On Friday evening she and Louise went with Nikki who had a doctor’s appointment. Dr Lowe had been her GP for years, and Nikki was in his surgery for some while. She seemed a little better for having a chat with him, and was keen to start taking the medication he had prescribed.

The weekend dragged by, with Victoria out most of the time and either Elyss and Nikki, or Louise and Nikki, or sometimes all three of them, walking and talking together.

Elyss rang her parents on Sunday, but that was the only time she touched the telephone that weekend. It rang, but the calls were never for her.

She went to work on Monday morning realising that she was going to have to get an additional job. She couldn’t do evening work because she never knew how late she was going to have to work at the office. But, except once every five or six weeks, when she travelled down to Devon, her weekends were free.

She had been at her desk for an hour, getting deep into some work and putting to the back of her mind her plans to hopefully find work as a barmaid, a cleaner, a chauffeuse—she was ready to do anything—when the phone on her desk rang.

‘You’re through,’ she heard Peggy the switchboard operator say—then there was silence.

‘Hello?’ Elyss enquired.

‘Pendleton,’ replied the voice she had been hearing in her sleep.

She was shaken. She had been waiting for his call. For a week she had been waiting for his call. But not for a moment had she thought he would ring her at her place of work! It threw her. ‘What are you ringing me here for?’ she asked without thinking.

‘You’d prefer that I didn’t?’ he enquired silkily.

She took a steadying breath. Circumstances decreed that she swallowed her ire. ‘No, no,’ she denied. ‘It’s just that I rather supposed you’d ring me at home when you’d—er—er—come to...’ Her voice petered out as her throat went dry. He must have decided what he was going to do!

‘I had an idea your flat was out of bounds,’ he drawled.
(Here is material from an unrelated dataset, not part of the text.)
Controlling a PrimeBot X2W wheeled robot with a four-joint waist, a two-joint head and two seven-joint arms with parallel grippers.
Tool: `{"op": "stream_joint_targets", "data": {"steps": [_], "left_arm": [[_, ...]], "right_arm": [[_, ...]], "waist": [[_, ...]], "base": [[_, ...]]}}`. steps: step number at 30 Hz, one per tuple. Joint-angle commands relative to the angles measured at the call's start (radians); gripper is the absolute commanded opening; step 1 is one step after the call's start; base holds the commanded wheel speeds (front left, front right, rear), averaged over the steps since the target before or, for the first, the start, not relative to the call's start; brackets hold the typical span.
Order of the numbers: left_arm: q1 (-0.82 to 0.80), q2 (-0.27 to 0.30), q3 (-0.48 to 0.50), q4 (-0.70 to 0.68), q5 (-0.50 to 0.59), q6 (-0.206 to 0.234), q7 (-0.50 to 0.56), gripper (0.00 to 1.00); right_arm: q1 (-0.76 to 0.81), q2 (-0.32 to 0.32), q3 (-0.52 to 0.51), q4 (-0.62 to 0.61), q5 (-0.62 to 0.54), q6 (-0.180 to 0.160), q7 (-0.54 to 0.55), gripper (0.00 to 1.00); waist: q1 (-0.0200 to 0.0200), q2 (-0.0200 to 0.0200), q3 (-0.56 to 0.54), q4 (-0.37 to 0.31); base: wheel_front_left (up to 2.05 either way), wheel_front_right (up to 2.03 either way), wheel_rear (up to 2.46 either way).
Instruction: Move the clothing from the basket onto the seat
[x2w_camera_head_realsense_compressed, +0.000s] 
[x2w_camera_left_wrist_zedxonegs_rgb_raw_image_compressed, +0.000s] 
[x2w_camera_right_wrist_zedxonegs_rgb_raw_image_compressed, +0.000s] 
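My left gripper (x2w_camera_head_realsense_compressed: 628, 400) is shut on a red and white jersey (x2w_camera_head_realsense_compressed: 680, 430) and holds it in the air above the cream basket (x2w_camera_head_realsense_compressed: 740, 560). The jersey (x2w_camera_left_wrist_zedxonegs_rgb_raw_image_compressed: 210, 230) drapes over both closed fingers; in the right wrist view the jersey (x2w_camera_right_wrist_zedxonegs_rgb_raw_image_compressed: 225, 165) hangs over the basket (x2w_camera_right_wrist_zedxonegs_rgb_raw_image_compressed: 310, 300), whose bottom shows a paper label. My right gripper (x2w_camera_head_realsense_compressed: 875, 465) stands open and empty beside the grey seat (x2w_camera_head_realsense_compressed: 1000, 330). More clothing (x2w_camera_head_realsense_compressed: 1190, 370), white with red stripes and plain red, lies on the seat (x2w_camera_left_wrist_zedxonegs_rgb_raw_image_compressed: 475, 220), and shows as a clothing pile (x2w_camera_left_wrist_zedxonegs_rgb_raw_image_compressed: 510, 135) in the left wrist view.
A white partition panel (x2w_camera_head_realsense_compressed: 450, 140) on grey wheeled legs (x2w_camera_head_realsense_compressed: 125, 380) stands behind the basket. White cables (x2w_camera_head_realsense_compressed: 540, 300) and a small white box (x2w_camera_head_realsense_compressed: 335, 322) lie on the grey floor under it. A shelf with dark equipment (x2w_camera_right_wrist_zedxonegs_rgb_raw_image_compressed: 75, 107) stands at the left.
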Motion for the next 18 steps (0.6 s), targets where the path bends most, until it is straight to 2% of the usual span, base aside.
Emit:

‘You’ve—um—got a point there,’ she agreed evenly, though he wasn’t to know that if Nikki was about, then, the moment Elyss knew it was Saul Pendleton calling, she had planned to take the phone to her room and have her conversation with him in private. Louise and Victoria, however, were acquainted with the fact that she was awaiting this particular phone call. ‘You’ve-er...’ Oh, what on earth was she hesitating about? There could be only one reason why he had phoned. ‘You’ve reached a decision?’ she asked, and clutched hard onto the phone receiver as she waited to hear what was to be her fate.

She was no further forward after—being nowhere near as shy as she was when it came to blunt talking—he abruptly told her, ‘I don’t intend to discuss it over the phone. We’ll have dinner tonight.’

Oh, will we? Oh, what a man he was for rattling her! Just like that: ‘We’ll have dinner’, and he expected her to jump at the chance! She was about to tell him that she was very fussy about whom she deigned to dine with—why should he think he’d cornered the market on blunt talking?—when it very quickly dawned on her that he was right. If he said jump, then she jolly well had to jump.

‘Very well,’ she accepted politely, as any well brought up young lady might.

‘I gather you’d rather I didn’t come to your flat to collect you?’ Clearly he had never doubted but that she would accept.

‘You gather correctly,’ she replied evenly.

‘I’ll send a taxi. Be ready at eight.’

He was gone. End of conversation. ‘Be ready’—end of story, no debate. What was it about this man that made her go from controlled to confused, from hot and anxious to cross and ready to stamp on his foot? Never had she met a man who could so easily raise her hackles. But then, she wasn’t used to being bossed around—it was hard to take. However, she faced it: she was just not in any position to do anything about it.